Né à Oppeln, en Pologne, Klose a de qui tenir puisque son père, Josef, a joué à Auxerre. Malgré cette filiation, le jeune Miroslav arrive dans le football sur le tard. C'est en effet à l'âge de neuf ans, lorsque ses parents déménagent de Pologne en Allemagne, à côté de Kaiserslautern, que Klose junior prend sa première licence. Plus pour se faire des amis et apprendre la langue du pays où il vient de débarquer, que par amour réel du ballon rond. Mais très vite, il passe tout son temps libre sur le terrain du SG Blaubach-Diedelkopf.
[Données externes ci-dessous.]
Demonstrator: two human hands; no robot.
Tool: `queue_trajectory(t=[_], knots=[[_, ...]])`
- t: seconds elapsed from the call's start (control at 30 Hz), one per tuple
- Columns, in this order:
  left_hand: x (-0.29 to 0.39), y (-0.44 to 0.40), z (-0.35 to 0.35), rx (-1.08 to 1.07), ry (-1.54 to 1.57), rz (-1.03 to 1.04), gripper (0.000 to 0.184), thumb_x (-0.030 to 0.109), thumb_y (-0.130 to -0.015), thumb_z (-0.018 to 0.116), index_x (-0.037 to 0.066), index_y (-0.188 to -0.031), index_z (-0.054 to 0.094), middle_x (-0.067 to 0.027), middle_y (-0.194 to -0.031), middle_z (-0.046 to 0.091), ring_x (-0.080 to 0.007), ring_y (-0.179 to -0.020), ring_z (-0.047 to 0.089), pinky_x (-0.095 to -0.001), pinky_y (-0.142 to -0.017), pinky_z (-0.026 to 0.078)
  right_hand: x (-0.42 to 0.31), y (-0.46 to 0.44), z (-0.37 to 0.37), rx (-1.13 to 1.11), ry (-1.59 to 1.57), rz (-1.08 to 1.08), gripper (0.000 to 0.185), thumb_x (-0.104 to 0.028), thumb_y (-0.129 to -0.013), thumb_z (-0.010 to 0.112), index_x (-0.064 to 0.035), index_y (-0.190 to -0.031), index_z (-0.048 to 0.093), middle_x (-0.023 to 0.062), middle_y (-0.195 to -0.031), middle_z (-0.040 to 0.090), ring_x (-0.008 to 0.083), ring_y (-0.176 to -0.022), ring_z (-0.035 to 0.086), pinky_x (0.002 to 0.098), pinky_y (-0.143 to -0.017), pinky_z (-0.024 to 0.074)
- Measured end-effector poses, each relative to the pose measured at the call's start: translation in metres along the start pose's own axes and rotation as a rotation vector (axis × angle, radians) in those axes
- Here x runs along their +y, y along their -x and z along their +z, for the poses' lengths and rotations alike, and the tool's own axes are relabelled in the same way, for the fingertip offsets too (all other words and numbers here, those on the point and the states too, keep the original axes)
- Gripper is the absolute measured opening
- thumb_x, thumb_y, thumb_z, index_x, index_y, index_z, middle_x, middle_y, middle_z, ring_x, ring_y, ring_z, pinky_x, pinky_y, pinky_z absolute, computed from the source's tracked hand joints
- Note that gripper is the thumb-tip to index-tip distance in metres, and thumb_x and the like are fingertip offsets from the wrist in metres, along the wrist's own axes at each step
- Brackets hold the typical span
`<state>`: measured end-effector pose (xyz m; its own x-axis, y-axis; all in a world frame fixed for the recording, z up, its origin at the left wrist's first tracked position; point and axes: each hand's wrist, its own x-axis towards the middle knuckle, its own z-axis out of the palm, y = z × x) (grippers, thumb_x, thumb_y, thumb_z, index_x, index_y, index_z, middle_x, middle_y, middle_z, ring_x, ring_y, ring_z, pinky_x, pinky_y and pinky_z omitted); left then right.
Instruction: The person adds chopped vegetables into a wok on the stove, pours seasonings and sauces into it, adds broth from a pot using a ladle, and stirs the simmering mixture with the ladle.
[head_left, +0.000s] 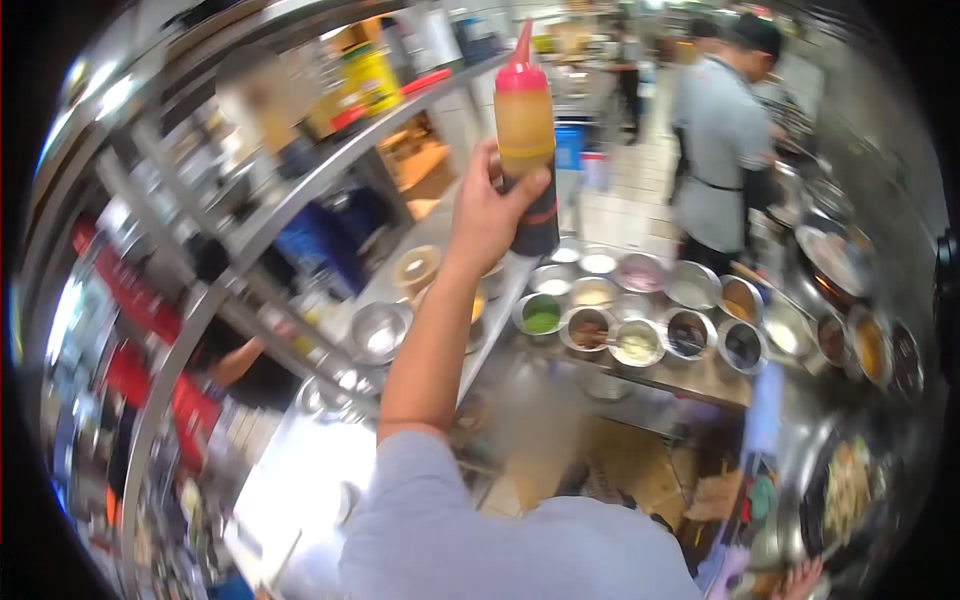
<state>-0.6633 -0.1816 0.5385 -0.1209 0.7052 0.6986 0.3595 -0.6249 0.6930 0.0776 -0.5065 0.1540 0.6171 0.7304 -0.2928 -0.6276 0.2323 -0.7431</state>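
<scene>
While the left arm (425, 350) is stretched out and up, the left hand (500, 195) is clamped around the low part of a yellow squeeze bottle (523, 115). The thumb (537, 187) is on the near side, and the other fingers (486, 160) curl around the left side. Most of the bottle sticks up above the fingers, with its pointy red cap (521, 70) on top. A dark bottle (537, 230) shows just below, partly hidden by the hand. Down at the bottom right, the right hand (800, 580) is near a wok (817, 500) with pale food (850, 480) in it. It is blurry and cut off, so I cannot tell if its fingers are apart or together.
</scene>
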Motion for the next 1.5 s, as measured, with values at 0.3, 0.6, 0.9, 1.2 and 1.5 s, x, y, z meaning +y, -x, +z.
queue_trajectory(t=[0.3,0.6,0.9,1.2,1.5], knots=[[0.022,-0.061,-0.262,0.831,-1.195,-0.001,0.070,0.060,-0.077,0.061,0.002,-0.116,0.055,-0.0207,-0.110,0.062,-0.0385,-0.106,0.058,-0.0439,-0.088,0.044,0.030,0.032,0.068,-0.214,0.283,0.144,0.028,-0.042,-0.091,0.052,-0.0161,-0.101,0.052,-0.0022,-0.081,0.059,0.0055,-0.059,0.055,0.0167,-0.044,0.0415],[0.027,-0.113,-0.371,0.896,-1.729,0.119,0.052,0.035,-0.084,0.062,-0.005,-0.115,0.054,-0.0190,-0.104,0.063,-0.0296,-0.094,0.062,-0.0389,-0.080,0.050,0.064,0.126,0.293,-0.170,0.214,0.360,0.050,-0.013,-0.093,0.049,-0.0184,-0.139,0.029,0.0013,-0.068,0.044,0.0076,-0.044,0.040,0.0226,-0.037,0.0347],[-0.047,-0.001,-0.224,0.780,-1.352,0.595,0.047,0.024,-0.084,0.066,-0.008,-0.115,0.052,-0.0171,-0.106,0.061,-0.0268,-0.094,0.061,-0.0381,-0.080,0.050,0.130,0.093,0.326,-0.315,0.707,0.337,0.055,-0.010,-0.091,0.052,-0.0077,-0.140,0.028,0.0024,-0.069,0.048,0.0096,-0.047,0.044,0.0248,-0.040,0.0365],[-0.296,0.432,0.036,-0.511,-0.622,-0.787,0.074,0.030,-0.078,0.066,-0.004,-0.136,0.034,-0.0289,-0.127,0.049,-0.0405,-0.119,0.047,-0.0432,-0.099,0.039,0.162,0.077,0.338,-0.310,1.115,0.197,0.057,-0.009,-0.089,0.051,-0.0034,-0.141,0.028,0.0030,-0.066,0.051,0.0109,-0.047,0.048,0.0261,-0.042,0.0391],[-0.308,0.509,-0.025,-1.036,-0.679,-1.239,0.054,0.030,-0.081,0.061,0.002,-0.126,0.051,-0.0222,-0.121,0.056,-0.0333,-0.115,0.053,-0.0387,-0.097,0.041,0.151,0.070,0.356,-0.247,0.803,0.423,0.053,-0.012,-0.091,0.052,-0.0106,-0.139,0.028,0.0038,-0.066,0.050,0.0112,-0.047,0.045,0.0265,-0.041,0.0365]])
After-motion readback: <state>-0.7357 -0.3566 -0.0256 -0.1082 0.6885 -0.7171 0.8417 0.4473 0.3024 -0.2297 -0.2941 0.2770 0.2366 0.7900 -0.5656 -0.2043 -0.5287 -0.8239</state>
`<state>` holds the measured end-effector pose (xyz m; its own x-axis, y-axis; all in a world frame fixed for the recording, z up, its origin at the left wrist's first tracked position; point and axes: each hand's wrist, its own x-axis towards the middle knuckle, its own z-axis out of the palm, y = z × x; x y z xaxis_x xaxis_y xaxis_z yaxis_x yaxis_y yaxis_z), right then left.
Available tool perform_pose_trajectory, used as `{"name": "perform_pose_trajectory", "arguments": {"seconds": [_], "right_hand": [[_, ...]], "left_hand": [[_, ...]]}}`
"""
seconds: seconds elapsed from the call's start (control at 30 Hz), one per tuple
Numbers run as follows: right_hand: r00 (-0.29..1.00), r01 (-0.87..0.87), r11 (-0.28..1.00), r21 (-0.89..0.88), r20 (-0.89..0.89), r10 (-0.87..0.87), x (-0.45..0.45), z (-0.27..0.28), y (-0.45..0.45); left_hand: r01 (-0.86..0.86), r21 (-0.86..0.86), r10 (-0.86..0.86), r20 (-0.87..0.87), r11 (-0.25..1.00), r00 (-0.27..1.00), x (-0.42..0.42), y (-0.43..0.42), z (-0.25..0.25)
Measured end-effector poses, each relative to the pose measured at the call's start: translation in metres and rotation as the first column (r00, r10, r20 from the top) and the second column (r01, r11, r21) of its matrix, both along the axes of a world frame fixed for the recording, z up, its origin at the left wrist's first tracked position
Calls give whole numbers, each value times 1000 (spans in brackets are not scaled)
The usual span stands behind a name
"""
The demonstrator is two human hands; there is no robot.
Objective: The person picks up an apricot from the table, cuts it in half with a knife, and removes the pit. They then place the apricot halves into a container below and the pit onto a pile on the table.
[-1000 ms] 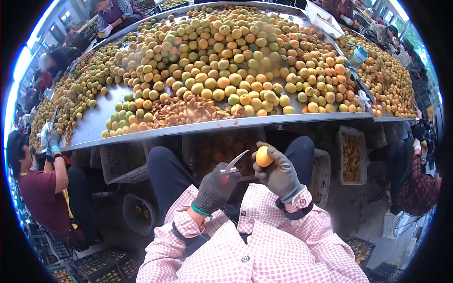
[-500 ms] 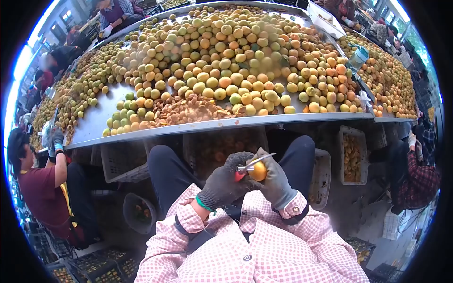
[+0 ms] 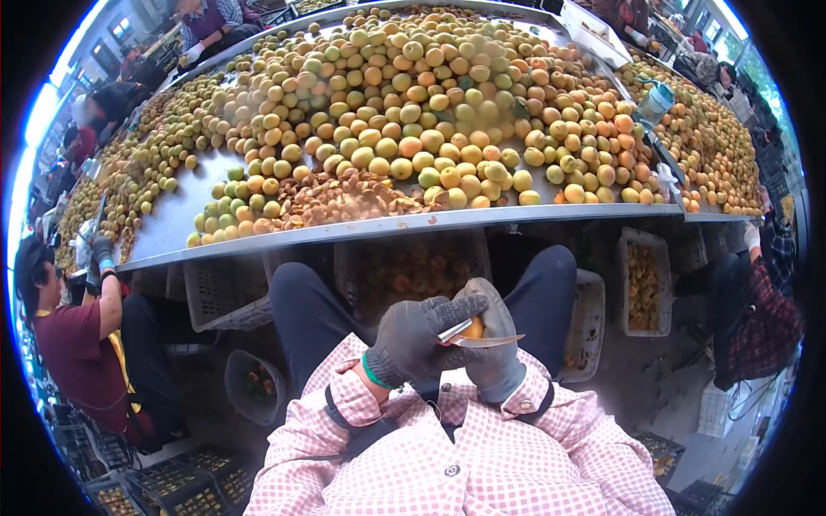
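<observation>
My left hand (image 3: 413,340), in a dark knit glove, is closed round a knife (image 3: 489,341) whose thin blade points right. A short silvery metal piece (image 3: 456,330) shows beside the blade, at the fingers; the handle is mostly hidden. My right hand (image 3: 497,361), in a grey glove, is wrapped round an apricot (image 3: 473,328). Only a small orange part of the fruit shows between the gloves, behind the blade. Both hands are together above my lap, in front of the table edge.
A metal table (image 3: 202,193) bears heaped apricots (image 3: 413,112) and a pile of split apricot pieces (image 3: 353,199). Below stand a crate of fruit (image 3: 642,284), a white crate (image 3: 225,297) and a bucket (image 3: 255,389). Co-workers sit at left (image 3: 82,357) and right (image 3: 757,318).
The knife blade has swung from pointing up-right to lying nearly level, lower across the apricot. My right hand has turned, and more of the fruit is covered.
</observation>
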<state>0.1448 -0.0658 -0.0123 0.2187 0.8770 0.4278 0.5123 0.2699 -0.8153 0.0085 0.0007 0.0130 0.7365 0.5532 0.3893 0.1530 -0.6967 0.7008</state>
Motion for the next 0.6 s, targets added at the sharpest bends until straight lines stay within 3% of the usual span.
{"name": "perform_pose_trajectory", "arguments": {"seconds": [0.1, 0.17, 0.2, 0.23, 0.27, 0.33, 0.37, 0.43, 0.47, 0.5, 0.57, 0.6], "right_hand": [[998, 66, 998, 1, 11, -66, -5, 15, 7], [976, 194, 975, 109, 76, -203, -11, 27, 10], [942, 313, 949, 37, -144, -305, -21, 31, 13], [941, 315, 948, 39, -144, -306, -20, 29, 13], [965, 237, 955, 180, -158, -210, -17, 26, 14], [985, 115, 923, 367, -162, -58, -12, 13, 18], [986, 111, 922, 370, -160, -55, -13, 13, 21], [767, 82, 982, 173, -639, 49, -15, 13, 24], [795, 13, 991, 132, -602, 70, -8, 17, 22], [795, 10, 991, 137, -602, 75, -5, 16, 22], [920, 45, 993, -109, -383, -84, 1, 11, 19], [983, -2, 998, -59, -184, -9, 3, 4, 11]], "left_hand": [[13, -141, 1, 100, 990, 995, 4, -1, 10], [33, -226, 2, 149, 974, 989, 7, -3, 12], [38, -323, 51, 263, 946, 964, 11, -8, 10], [58, -417, 109, 367, 907, 924, 14, -13, 8], [60, -418, 108, 367, 907, 924, 14, -17, 7], [37, -638, 248, 351, 769, 903, 13, -23, 6], [36, -636, 250, 354, 771, 901, 14, -24, 3], [134, -821, 366, 386, 555, 847, 18, -26, -8], [115, -843, 356, 340, 526, 870, 17, -24, -8], [113, -840, 356, 342, 530, 870, 16, -19, -7], [44, -639, 186, 288, 768, 940, 15, -5, -2], [-33, -481, 158, 223, 876, 962, 12, 0, -4]]}}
Pendant de nombreuses années, Klose évolue en championnat amateur, où son talent ne saute aux yeux de personne. Après un passage au FC Homburg, en troisième division, il est enfin repéré par le géant du coin, le FC Kaiserslautern. Il a 22 ans. Il rejoint donc les Diables rouges, mais doit se contenter de jouer avec les amateurs. C'est finalement l'actuel sélectionneur de la Grèce Otto Rehhagel qui lui donne sa chance chez les pros. On est en 2000. Il fait ses débuts en Bundesliga contre l'Eintracht Francfort et inscrit son premier but au mois d'octobre, face au Werder de Brême, son club actuel.
Attachant, modeste mais gagneur, Klose ne met pas longtemps à conquérir les c½urs du Fritz-Walter-Stadion, dont il était lui-même un habitué lorsqu'il était adolescent. Il marque régulièrement et ponctue chacune de ses réalisations d'un saut périlleux, ce qui lui a valu le surnom de 'Salto-Klose'.